§ **TASK ITEM**: Could you transcribe all of the data word for word?

### SUPPLIED INFORMATION ###

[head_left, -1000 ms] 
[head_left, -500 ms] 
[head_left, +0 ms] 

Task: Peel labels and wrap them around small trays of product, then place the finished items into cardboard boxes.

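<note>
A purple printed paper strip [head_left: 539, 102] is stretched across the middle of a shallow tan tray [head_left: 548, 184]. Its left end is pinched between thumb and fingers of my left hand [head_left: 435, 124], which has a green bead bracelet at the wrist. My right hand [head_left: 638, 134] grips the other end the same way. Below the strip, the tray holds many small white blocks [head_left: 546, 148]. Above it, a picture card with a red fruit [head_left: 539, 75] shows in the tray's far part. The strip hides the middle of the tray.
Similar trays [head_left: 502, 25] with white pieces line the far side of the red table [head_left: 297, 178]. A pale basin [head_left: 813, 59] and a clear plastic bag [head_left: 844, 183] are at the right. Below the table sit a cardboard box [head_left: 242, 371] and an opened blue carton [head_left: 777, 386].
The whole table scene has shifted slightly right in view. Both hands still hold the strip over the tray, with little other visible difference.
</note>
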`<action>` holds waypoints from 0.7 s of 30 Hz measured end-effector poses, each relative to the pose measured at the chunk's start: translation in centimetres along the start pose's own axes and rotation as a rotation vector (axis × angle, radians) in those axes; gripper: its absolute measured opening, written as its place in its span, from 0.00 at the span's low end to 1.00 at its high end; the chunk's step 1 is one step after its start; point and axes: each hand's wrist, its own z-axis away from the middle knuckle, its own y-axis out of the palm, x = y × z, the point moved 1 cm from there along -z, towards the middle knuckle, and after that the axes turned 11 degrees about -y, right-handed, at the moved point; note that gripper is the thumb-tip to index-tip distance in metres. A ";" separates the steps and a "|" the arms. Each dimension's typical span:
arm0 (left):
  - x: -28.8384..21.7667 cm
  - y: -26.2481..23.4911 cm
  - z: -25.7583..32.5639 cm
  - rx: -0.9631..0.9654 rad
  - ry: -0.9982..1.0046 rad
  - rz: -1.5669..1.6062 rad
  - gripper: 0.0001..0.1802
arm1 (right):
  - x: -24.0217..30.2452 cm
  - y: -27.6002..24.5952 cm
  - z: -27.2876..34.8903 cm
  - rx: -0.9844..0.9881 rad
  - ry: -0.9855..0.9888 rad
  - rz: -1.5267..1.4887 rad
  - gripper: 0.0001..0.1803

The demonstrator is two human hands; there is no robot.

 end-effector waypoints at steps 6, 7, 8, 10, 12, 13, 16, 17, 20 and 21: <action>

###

§ **ANSWER AREA**:
[head_left, -1000 ms] 
[head_left, -500 ms] 
[head_left, +0 ms] 

Task: Peel labels and wrap them around small trays of product, then place the finished items into cardboard boxes.

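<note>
A purple printed paper strip [head_left: 539, 102] is stretched across the middle of a shallow tan tray [head_left: 548, 184]. Its left end is pinched between thumb and fingers of my left hand [head_left: 435, 124], which has a green bead bracelet at the wrist. My right hand [head_left: 638, 134] grips the other end the same way. Below the strip, the tray holds many small white blocks [head_left: 546, 148]. Above it, a picture card with a red fruit [head_left: 539, 75] shows in the tray's far part. The strip hides the middle of the tray.
Similar trays [head_left: 502, 25] with white pieces line the far side of the red table [head_left: 297, 178]. A pale basin [head_left: 813, 59] and a clear plastic bag [head_left: 844, 183] are at the right. Below the table sit a cardboard box [head_left: 242, 371] and an opened blue carton [head_left: 777, 386].
The whole table scene has shifted slightly right in view. Both hands still hold the strip over the tray, with little other visible difference.
</note>
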`<action>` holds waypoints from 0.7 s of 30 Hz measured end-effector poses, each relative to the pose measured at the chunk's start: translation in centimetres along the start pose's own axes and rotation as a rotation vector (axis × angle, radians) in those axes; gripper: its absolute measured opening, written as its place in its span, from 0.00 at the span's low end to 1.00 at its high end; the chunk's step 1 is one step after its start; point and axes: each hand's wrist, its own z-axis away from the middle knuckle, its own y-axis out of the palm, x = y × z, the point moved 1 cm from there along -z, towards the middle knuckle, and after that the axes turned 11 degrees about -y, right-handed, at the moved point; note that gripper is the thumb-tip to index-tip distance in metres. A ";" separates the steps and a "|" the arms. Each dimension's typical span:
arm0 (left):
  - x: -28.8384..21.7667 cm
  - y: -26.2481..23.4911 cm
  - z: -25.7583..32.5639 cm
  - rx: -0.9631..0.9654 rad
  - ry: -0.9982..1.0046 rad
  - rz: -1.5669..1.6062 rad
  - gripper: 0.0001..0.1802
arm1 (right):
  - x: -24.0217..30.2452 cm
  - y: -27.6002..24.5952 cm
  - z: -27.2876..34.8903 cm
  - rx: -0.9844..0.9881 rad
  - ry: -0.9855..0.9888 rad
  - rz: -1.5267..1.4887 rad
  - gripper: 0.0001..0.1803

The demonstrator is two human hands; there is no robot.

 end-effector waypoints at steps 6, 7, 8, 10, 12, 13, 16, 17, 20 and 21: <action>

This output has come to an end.